▸ The task
The required answer is an exact copy of the lines from the one containing "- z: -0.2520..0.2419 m" to the end of the listing, both included, without any pictures.
Start of Raw data
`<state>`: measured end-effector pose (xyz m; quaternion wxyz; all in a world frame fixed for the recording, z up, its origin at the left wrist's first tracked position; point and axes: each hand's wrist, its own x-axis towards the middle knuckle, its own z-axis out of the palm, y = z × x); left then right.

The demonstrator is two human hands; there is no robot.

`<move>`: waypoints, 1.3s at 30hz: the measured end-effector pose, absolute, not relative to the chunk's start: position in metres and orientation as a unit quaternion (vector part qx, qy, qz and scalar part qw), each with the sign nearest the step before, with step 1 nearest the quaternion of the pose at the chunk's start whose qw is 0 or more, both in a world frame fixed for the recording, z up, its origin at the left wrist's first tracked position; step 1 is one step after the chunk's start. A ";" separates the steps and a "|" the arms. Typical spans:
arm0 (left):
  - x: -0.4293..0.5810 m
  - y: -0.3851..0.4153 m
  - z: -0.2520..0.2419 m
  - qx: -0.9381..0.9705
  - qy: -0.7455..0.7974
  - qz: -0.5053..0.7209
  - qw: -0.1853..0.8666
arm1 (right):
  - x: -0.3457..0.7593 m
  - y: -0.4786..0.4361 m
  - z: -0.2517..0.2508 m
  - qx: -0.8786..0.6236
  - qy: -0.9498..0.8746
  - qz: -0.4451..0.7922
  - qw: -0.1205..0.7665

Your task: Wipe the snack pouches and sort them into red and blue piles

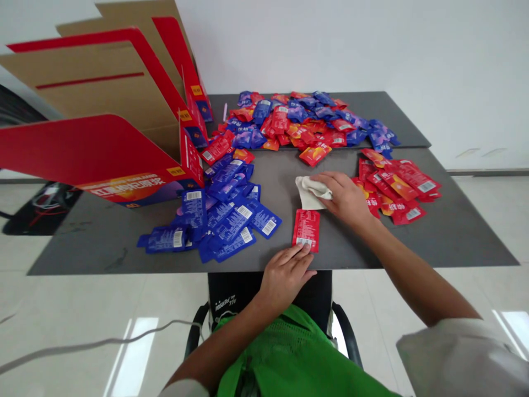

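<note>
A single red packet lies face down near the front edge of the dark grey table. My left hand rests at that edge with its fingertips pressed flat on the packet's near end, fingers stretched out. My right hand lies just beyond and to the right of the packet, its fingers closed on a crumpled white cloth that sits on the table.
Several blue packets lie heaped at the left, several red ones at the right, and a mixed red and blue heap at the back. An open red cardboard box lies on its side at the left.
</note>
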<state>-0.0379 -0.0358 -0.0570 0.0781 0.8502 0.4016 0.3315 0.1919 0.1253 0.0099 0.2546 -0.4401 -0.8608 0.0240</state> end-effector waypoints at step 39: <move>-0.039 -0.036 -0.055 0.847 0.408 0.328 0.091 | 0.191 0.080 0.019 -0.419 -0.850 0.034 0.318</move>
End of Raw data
▸ Answer space
  - z: -0.2520..0.2419 m
  - qx: -0.9381..0.9705
  - qy: -0.7455..0.7974
  - qz: -0.5053..0.7209
  - qw: -0.1853..0.8666
arm1 (right):
  - x: -0.3457..0.7593 m
  - y: -0.4786..0.4361 m
  - z: -0.2517..0.2508 m
  - qx: -0.8786..0.6236
  - qy: -0.9498..0.8746
  - qz: -0.4451..0.7922
  - qw: -0.1205..0.7665

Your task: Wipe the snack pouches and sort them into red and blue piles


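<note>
A single red packet lies face down near the front edge of the dark grey table. My left hand rests at that edge with its fingertips pressed flat on the packet's near end, fingers stretched out. My right hand lies just beyond and to the right of the packet, its fingers closed on a crumpled white cloth that sits on the table.
Several blue packets lie heaped at the left, several red ones at the right, and a mixed red and blue heap at the back. An open red cardboard box lies on its side at the left.
</note>
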<state>-0.0379 -0.0358 -0.0570 0.0781 0.8502 0.4016 0.3315 0.1919 0.1253 0.0099 0.2546 -0.4401 -0.8608 0.0240</state> end-effector waypoints at step 39: <move>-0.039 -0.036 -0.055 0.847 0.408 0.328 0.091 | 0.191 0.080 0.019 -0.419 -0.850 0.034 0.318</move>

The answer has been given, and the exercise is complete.